→ **What you will do**
Return all of the lines below exactly as they are.

++++++++++++++++++++

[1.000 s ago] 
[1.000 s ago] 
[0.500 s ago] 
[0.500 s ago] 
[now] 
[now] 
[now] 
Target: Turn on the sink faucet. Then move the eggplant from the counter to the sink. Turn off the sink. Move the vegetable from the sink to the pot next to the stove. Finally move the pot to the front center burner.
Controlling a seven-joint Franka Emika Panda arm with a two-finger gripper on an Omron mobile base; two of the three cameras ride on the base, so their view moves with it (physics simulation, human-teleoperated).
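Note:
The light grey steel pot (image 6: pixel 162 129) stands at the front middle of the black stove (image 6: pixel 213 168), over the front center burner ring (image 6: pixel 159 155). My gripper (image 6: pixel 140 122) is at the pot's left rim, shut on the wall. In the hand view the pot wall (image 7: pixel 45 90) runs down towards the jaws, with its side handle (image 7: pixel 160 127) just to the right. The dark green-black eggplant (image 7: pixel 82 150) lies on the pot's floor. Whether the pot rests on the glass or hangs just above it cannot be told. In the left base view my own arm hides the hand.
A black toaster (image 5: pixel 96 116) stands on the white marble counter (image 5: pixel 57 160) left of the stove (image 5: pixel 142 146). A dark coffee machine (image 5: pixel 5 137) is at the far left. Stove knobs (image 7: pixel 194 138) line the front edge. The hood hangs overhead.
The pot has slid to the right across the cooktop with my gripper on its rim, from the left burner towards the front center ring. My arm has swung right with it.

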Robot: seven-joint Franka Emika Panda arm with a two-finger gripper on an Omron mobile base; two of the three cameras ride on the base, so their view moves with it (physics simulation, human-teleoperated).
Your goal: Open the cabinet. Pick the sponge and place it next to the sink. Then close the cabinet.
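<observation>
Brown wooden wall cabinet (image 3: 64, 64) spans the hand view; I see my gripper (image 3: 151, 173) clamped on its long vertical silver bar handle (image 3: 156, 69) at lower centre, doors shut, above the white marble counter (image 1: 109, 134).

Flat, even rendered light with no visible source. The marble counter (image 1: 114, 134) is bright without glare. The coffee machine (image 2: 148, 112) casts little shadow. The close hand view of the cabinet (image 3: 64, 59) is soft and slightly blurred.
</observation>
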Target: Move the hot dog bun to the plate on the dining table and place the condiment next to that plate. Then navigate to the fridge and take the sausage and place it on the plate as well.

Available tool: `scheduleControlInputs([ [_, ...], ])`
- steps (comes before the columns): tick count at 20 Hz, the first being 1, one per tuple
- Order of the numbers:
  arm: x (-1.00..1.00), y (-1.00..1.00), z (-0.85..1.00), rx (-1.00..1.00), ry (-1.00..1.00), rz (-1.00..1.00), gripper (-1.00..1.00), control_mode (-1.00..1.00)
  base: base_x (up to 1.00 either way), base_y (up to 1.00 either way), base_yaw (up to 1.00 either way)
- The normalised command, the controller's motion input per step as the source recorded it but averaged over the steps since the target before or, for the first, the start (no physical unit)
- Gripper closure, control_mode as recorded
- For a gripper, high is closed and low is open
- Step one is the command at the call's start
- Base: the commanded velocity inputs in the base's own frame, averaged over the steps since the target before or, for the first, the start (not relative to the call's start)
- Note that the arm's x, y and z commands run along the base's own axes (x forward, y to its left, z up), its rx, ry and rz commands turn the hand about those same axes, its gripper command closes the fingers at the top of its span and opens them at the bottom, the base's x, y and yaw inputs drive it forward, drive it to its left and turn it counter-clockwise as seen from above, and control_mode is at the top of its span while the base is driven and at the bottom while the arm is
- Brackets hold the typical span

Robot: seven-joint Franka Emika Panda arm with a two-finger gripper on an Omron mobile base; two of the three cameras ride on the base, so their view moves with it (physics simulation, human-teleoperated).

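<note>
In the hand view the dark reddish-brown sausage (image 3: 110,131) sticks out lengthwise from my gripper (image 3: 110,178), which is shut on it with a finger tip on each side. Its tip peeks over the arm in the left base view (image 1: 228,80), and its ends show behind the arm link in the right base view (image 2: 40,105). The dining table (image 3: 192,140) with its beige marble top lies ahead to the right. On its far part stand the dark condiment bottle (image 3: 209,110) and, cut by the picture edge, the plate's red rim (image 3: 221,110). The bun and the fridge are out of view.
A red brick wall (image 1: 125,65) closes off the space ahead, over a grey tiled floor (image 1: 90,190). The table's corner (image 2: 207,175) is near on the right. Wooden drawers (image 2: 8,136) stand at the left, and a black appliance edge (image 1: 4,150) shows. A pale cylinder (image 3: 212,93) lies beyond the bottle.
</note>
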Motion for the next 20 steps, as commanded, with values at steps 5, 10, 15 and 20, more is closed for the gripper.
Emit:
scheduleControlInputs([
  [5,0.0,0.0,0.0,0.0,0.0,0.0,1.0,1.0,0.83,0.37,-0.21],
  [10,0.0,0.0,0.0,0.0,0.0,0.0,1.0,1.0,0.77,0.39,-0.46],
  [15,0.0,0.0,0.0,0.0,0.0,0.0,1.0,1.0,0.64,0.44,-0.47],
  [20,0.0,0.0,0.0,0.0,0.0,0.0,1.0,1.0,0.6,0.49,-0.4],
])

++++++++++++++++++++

→ **Your solution**
[1.000 s ago] 
[1.000 s ago] 
[0.500 s ago] 
[0.500 s ago] 
[now] 
[now] 
[now] 
Target: Turn on the sink faucet. Then move the eggplant from the counter to the sink. Turn off the sink. Move the vegetable from the sink to the pot next to the stove. Finally move the pot to the front center burner.
Controlling a seven-joint Franka Emika Panda arm with a two-finger gripper on an Omron mobile base; two of the three cameras ride on the base, so their view moves with it (physics simulation, human-teleoperated).
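Note:
The light grey steel pot (image 6: pixel 162 129) stands at the front middle of the black stove (image 6: pixel 213 168), over the front center burner ring (image 6: pixel 159 155). My gripper (image 6: pixel 140 122) is at the pot's left rim, shut on the wall. In the hand view the pot wall (image 7: pixel 45 90) runs down towards the jaws, with its side handle (image 7: pixel 160 127) just to the right. The dark green-black eggplant (image 7: pixel 82 150) lies on the pot's floor. Whether the pot rests on the glass or hangs just above it cannot be told. In the left base view my own arm hides the hand.
A black toaster (image 5: pixel 96 116) stands on the white marble counter (image 5: pixel 57 160) left of the stove (image 5: pixel 142 146). A dark coffee machine (image 5: pixel 5 137) is at the far left. Stove knobs (image 7: pixel 194 138) line the front edge. The hood hangs overhead.
The pot has slid to the right across the cooktop with my gripper on its rim, from the left burner towards the front center ring. My arm has swung right with it.
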
Robot: seven-joint Franka Emika Panda arm with a two-finger gripper on an Omron mobile base; two of the three cameras ride on the base, so their view moves with it (physics simulation, human-teleoperated).
Your goal: Open the cabinet. Pick the sponge and place it next to the sink. Then close the cabinet.
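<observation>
Brown wooden wall cabinet (image 3: 64, 64) spans the hand view; I see my gripper (image 3: 151, 173) clamped on its long vertical silver bar handle (image 3: 156, 69) at lower centre, doors shut, above the white marble counter (image 1: 109, 134).

Flat, even rendered light with no visible source. The marble counter (image 1: 114, 134) is bright without glare. The coffee machine (image 2: 148, 112) casts little shadow. The close hand view of the cabinet (image 3: 64, 59) is soft and slightly blurred.
</observation>
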Target: Move the hot dog bun to the plate on the dining table and place the condiment next to that plate. Then navigate to the fridge and take the sausage and place it on the plate as well.

Available tool: `scheduleControlInputs([ [_, ...], ])`
- steps (comes before the columns): tick count at 20 Hz, the first being 1, one per tuple
- Order of the numbers:
  arm: x (-1.00..1.00), y (-1.00..1.00), z (-0.85..1.00), rx (-1.00..1.00), ry (-1.00..1.00), rz (-1.00..1.00), gripper (-1.00..1.00), control_mode (-1.00..1.00)
  base: base_x (up to 1.00 either way), base_y (up to 1.00 either way), base_yaw (up to 1.00 either way)
- The normalised command, the controller's motion input per step as the source recorded it but averaged over the steps since the target before or, for the first, the start (no physical unit)
- Gripper closure, control_mode as recorded
- For a gripper, high is closed and low is open
- Step one is the command at the call's start
- Base: the commanded velocity inputs in the base's own frame, averaged over the steps since the target before or, for the first, the start (not relative to the call's start)
- Note that the arm's x, y and z commands run along the base's own axes (x forward, y to its left, z up), its rx, ry and rz commands turn the hand about those same axes, its gripper command closes the fingers at the top of its span and opens them at the bottom, the base's x, y and yaw inputs drive it forward, drive it to its left and turn it counter-clockwise as seen from above, and control_mode is at the top of its span while the base is driven and at the bottom while the arm is
- Brackets hold the typical span

Robot: seven-joint Franka Emika Panda arm with a two-finger gripper on an Omron mobile base; two of the three cameras ride on the base, so their view moves with it (physics simulation, human-teleoperated).

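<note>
In the hand view the dark reddish-brown sausage (image 3: 110,131) sticks out lengthwise from my gripper (image 3: 110,178), which is shut on it with a finger tip on each side. Its tip peeks over the arm in the left base view (image 1: 228,80), and its ends show behind the arm link in the right base view (image 2: 40,105). The dining table (image 3: 192,140) with its beige marble top lies ahead to the right. On its far part stand the dark condiment bottle (image 3: 209,110) and, cut by the picture edge, the plate's red rim (image 3: 221,110). The bun and the fridge are out of view.
A red brick wall (image 1: 125,65) closes off the space ahead, over a grey tiled floor (image 1: 90,190). The table's corner (image 2: 207,175) is near on the right. Wooden drawers (image 2: 8,136) stand at the left, and a black appliance edge (image 1: 4,150) shows. A pale cylinder (image 3: 212,93) lies beyond the bottle.
</note>
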Motion for the next 20 steps, as commanded, with values at steps 5, 10, 15 and 20, more is closed for the gripper.
Emit:
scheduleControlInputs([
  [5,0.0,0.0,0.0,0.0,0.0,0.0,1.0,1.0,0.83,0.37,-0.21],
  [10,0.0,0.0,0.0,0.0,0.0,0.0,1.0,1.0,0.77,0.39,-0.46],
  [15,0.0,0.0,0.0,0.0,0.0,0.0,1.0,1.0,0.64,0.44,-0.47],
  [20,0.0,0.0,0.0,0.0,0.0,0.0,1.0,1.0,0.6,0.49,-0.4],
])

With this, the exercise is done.